With Google coming out with its new international targeting feature, I’ve seen more poorly implemented Hreflang annotations than good ones.

These 5 easy steps will help you avoid mishaps and implement Hreflang tags correctly across your multilingual website.

Do I Need Hreflang?

First of all, Hreflang should NOT be used simply to indicate the language of the page: it has other well-established methods of doing that. Hreflang tells Google that different language or country versions of the same page are related, so it can serve the right content to the right users worldwide.

Here are the most common examples of when it’s good to use Hreflang:


Have you found similarities with your global website? Great, let’s rock’n’roll.

Why Should I Care About Language vs. Country Targeting

Language targeting is useful when you want to approach users speaking the same language in different countries. For example, users who travel a lot or field specialists who are used to reading in foreign languages or same-language countries.

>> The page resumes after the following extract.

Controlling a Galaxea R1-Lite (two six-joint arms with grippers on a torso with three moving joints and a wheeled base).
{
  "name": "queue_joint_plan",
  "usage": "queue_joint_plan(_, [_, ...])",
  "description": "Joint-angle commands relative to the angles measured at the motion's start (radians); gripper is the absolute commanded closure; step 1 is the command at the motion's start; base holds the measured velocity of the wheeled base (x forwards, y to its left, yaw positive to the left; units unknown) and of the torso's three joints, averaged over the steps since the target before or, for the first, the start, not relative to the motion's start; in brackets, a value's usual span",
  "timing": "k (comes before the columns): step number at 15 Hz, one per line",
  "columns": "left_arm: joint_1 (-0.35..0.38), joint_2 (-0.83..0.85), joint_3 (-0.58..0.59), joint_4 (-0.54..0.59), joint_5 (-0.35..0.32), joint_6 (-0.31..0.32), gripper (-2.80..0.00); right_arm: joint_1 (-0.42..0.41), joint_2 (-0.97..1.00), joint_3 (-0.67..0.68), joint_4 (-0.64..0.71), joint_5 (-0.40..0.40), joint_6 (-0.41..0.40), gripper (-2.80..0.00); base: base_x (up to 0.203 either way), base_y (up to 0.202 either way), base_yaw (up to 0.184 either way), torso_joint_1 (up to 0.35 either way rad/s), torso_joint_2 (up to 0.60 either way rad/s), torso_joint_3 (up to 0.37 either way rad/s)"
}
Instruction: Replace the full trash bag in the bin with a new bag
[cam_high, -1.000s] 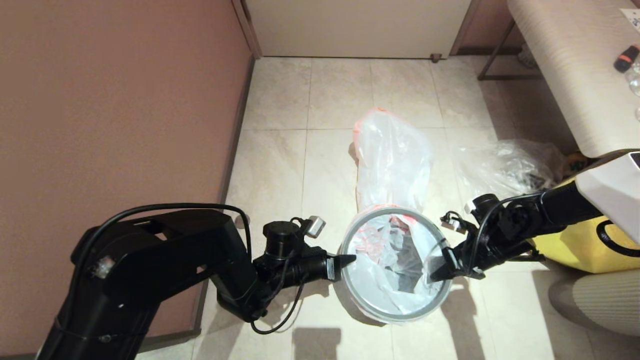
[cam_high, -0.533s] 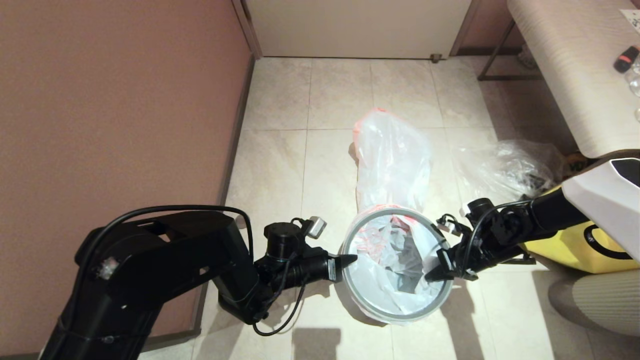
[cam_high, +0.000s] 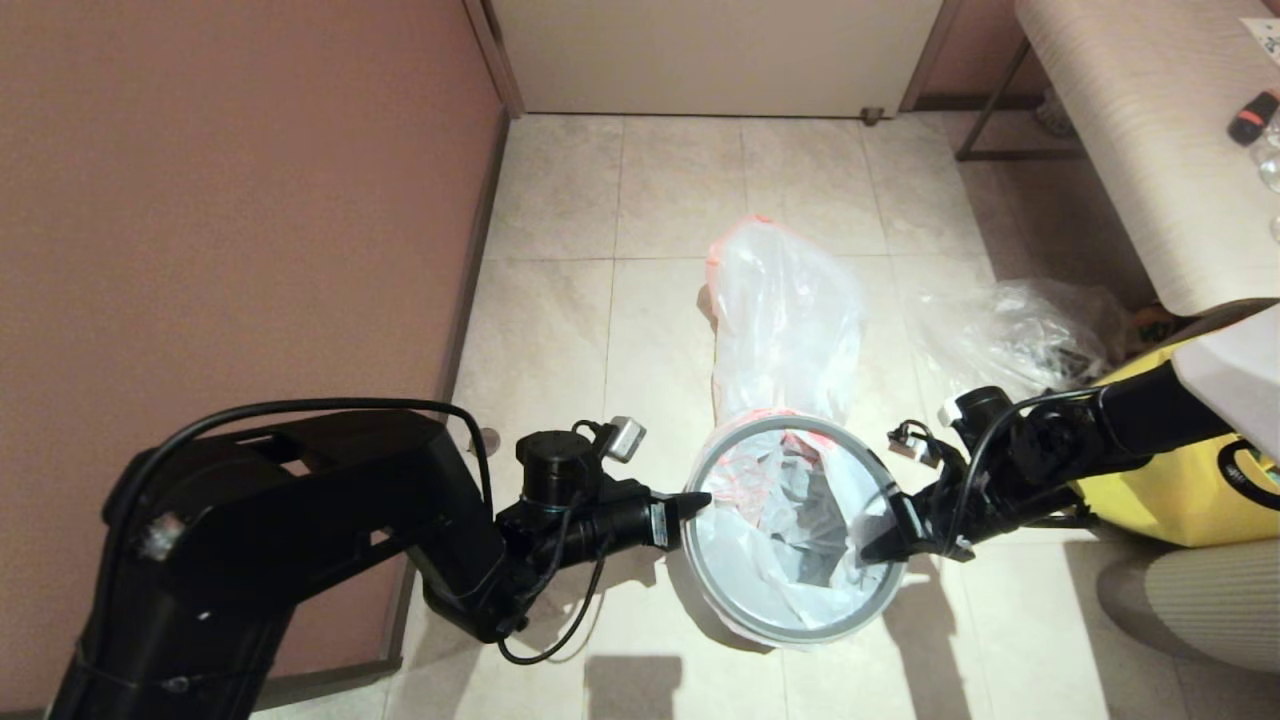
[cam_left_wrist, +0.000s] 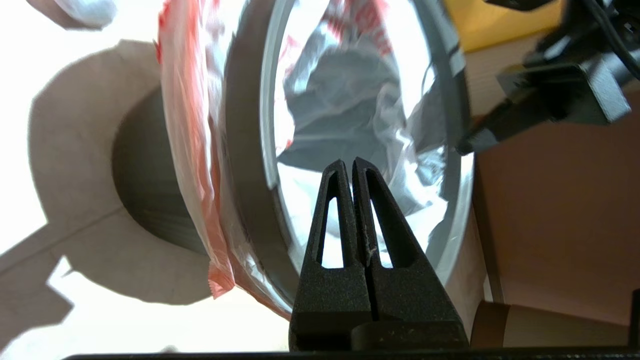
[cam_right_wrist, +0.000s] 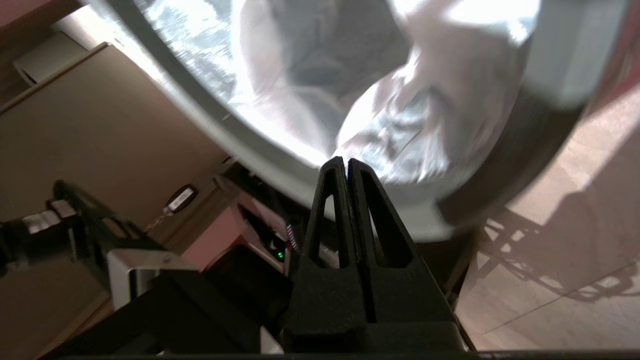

On the contrary, targeting users in a particular country is usually more precise and efficient than targeting users by their language.

So – Let the fun begin!

STEP 1: List the URLs of Your Multilingual Website

To ease things up, I’ll show you how to handle language targeting first. In a new spreadsheet, create a table with headers corresponding to your website’s language versions. Add an extra column and name it “Hreflang.”

When you sort your website URLs like this, you’ll then see which pages have equivalents in different languages. Non-equivalent, standalone URLs don’t need to be hreflang-ed.

sort your website URLs

So far, so good.

STEP 2: Make a Hreflang Set Out of 1 Row

Let’s say we’ll try to create a Hreflang tag for the page: www.mysite.com/page2.html targeted at English-speaking users.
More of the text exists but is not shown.